### Task
Return the entries in their entirety, precisely as given.
Excerpted records Block Start
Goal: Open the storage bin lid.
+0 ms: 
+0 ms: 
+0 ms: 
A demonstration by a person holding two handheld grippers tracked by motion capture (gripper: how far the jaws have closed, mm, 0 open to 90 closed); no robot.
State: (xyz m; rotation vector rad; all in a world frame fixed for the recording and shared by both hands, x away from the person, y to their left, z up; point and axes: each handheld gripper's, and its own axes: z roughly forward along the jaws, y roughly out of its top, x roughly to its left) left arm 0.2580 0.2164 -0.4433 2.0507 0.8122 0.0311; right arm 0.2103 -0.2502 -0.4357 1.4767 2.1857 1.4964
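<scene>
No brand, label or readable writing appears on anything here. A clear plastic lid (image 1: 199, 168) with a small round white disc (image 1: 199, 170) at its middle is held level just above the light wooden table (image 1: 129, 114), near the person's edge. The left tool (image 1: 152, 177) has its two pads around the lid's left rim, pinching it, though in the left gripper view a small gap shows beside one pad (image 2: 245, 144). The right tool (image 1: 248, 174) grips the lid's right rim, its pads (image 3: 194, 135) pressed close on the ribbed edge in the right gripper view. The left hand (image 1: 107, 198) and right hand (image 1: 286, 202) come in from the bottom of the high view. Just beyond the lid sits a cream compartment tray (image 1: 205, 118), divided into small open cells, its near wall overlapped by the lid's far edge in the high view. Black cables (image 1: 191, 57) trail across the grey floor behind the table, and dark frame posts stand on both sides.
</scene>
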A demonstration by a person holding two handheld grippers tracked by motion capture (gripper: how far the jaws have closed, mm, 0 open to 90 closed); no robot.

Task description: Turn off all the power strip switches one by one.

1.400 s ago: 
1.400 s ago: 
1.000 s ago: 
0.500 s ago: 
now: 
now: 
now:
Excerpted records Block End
### Completed exercise
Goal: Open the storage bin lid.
+0 ms: 
+0 ms: 
+0 ms: 
A demonstration by a person holding two handheld grippers tracked by motion capture (gripper: how far the jaws have closed, mm, 0 open to 90 closed); no robot.
State: (xyz m; rotation vector rad; all in a world frame fixed for the recording and shared by both hands, x away from the person, y to their left, z up; point and axes: each handheld gripper's, and its own axes: z roughly forward along the jaws, y roughly out of its top, x roughly to its left) left arm 0.2580 0.2164 -0.4433 2.0507 0.8122 0.0311; right arm 0.2103 -0.2502 -0.4357 1.4767 2.1857 1.4964
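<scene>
No brand, label or readable writing appears on anything here. A clear plastic lid (image 1: 199, 168) with a small round white disc (image 1: 199, 170) at its middle is held level just above the light wooden table (image 1: 129, 114), near the person's edge. The left tool (image 1: 152, 177) has its two pads around the lid's left rim, pinching it, though in the left gripper view a small gap shows beside one pad (image 2: 245, 144). The right tool (image 1: 248, 174) grips the lid's right rim, its pads (image 3: 194, 135) pressed close on the ribbed edge in the right gripper view. The left hand (image 1: 107, 198) and right hand (image 1: 286, 202) come in from the bottom of the high view. Just beyond the lid sits a cream compartment tray (image 1: 205, 118), divided into small open cells, its near wall overlapped by the lid's far edge in the high view. Black cables (image 1: 191, 57) trail across the grey floor behind the table, and dark frame posts stand on both sides.
</scene>
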A demonstration by a person holding two handheld grippers tracked by motion capture (gripper: how far the jaws have closed, mm, 0 open to 90 closed); no robot.

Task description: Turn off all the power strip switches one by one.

1.400 s ago: 
1.400 s ago: 
1.000 s ago: 
0.500 s ago: 
now: 
now: 
now:

The output is now finished.